● EXERCISE: Print the listing exactly, but only as far as the line containing "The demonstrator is". The first line and that line are both included.
************
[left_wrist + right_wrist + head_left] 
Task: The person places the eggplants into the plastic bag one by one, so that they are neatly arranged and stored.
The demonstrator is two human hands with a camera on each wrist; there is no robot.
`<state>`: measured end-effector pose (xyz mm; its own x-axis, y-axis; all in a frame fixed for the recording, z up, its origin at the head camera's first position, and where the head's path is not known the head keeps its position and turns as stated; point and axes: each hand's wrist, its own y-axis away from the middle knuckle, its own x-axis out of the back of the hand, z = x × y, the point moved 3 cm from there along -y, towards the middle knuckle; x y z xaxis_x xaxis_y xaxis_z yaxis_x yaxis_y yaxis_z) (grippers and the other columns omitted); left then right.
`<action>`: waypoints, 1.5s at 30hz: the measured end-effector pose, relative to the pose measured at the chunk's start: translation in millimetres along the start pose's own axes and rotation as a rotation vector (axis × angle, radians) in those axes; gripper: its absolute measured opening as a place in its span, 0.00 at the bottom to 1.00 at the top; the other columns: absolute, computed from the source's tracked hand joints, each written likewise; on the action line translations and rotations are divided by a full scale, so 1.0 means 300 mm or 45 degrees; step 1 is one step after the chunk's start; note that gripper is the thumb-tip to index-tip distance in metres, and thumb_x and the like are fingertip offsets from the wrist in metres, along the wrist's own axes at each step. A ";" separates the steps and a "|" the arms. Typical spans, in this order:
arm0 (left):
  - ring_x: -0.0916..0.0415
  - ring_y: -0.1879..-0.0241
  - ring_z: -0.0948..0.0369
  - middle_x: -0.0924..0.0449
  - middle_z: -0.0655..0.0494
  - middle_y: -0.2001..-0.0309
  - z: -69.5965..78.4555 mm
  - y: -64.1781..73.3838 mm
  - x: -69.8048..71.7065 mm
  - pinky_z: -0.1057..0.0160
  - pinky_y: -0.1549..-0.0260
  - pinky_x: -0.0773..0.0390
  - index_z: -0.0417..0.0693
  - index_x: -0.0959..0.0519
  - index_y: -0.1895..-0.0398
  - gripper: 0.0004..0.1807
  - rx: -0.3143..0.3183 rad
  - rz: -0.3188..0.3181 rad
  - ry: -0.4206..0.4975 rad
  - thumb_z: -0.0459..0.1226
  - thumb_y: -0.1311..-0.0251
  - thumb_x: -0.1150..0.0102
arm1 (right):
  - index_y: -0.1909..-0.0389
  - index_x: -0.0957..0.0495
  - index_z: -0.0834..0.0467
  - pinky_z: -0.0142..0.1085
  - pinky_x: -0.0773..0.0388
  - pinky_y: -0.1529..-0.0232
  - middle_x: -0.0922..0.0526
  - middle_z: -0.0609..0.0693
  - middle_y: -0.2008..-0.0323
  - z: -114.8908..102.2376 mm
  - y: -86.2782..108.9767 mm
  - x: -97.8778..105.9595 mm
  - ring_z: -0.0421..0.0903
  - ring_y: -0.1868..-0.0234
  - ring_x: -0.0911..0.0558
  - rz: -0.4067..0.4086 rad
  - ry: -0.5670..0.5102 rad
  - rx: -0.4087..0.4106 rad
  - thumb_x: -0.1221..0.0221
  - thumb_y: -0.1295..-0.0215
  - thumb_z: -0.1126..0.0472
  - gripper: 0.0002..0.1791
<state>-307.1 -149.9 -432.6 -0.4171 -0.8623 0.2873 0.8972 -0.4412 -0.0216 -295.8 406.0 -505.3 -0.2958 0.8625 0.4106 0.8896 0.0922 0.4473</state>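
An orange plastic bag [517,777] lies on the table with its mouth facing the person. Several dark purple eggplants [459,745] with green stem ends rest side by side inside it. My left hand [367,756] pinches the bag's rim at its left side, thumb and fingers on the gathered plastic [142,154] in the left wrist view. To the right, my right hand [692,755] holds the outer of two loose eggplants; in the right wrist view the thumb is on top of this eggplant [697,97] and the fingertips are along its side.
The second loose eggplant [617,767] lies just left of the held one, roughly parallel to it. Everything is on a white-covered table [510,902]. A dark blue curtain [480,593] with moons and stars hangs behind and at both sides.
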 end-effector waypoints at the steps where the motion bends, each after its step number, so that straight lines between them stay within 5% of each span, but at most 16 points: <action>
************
● ANSWER:
[left_wrist + right_wrist + head_left] 
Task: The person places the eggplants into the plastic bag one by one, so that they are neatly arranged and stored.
The demonstrator is two human hands with a camera on each wrist; there is no robot.

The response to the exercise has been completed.